TASK DIRECTIONS: Take the data below and filter it for lines containing the word "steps"; show each line found.

SUPPLIED MATERIAL:
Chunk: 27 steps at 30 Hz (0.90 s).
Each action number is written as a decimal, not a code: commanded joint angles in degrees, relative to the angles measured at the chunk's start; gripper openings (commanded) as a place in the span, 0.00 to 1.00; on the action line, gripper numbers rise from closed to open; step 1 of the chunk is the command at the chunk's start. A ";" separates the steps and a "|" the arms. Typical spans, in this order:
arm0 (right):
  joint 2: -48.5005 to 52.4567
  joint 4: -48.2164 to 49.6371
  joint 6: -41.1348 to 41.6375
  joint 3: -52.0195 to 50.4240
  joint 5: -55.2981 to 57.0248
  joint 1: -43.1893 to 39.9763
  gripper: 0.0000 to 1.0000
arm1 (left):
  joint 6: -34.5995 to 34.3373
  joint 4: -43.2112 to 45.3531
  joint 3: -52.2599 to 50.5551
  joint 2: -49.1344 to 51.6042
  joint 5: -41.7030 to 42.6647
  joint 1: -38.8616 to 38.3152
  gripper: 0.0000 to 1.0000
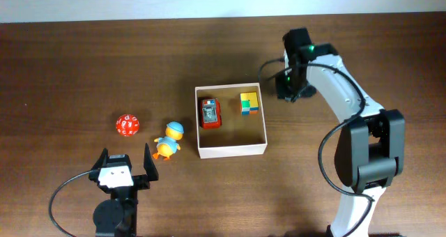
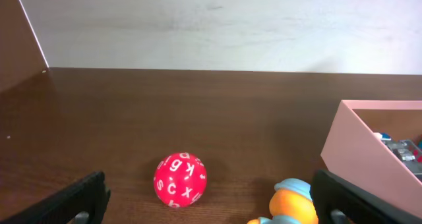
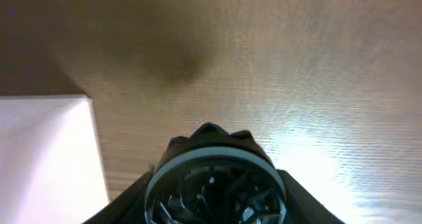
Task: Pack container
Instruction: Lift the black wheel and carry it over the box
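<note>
The container [image 1: 231,150], a square white-walled box with a tan inside, stands mid-table. It holds a red toy car [image 1: 210,113] and a yellow, green and blue cube [image 1: 249,102]. My right gripper [image 1: 291,83] hovers just right of the container's far right corner; in the right wrist view it [image 3: 214,207] is shut on a black round toy with a grey ring [image 3: 211,158], with the container's white wall [image 3: 46,158] at left. My left gripper [image 1: 125,166] is open and empty near the front edge. Ahead of it lie a red lettered ball [image 2: 179,179] and an orange duck with a blue cap [image 2: 293,201].
The red ball [image 1: 128,125] and the duck [image 1: 168,140] lie left of the container on the dark wooden table. The container's wall [image 2: 362,151] shows at the right of the left wrist view. A white wall runs behind the table's far edge.
</note>
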 commanded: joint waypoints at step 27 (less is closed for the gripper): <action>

ANSWER AREA:
Chunk: 27 steps at 30 Hz (0.90 s).
Each action number is written as a decimal, not a code: commanded joint angles in degrees, relative to the angles measured at the chunk's start; gripper openings (commanded) as a place in the span, 0.00 to 1.00; on the action line, gripper numbers rise from closed to open; step 1 of the chunk is the command at the chunk's start. A ";" separates the steps and a "|" the arms. Typical spans, in this order:

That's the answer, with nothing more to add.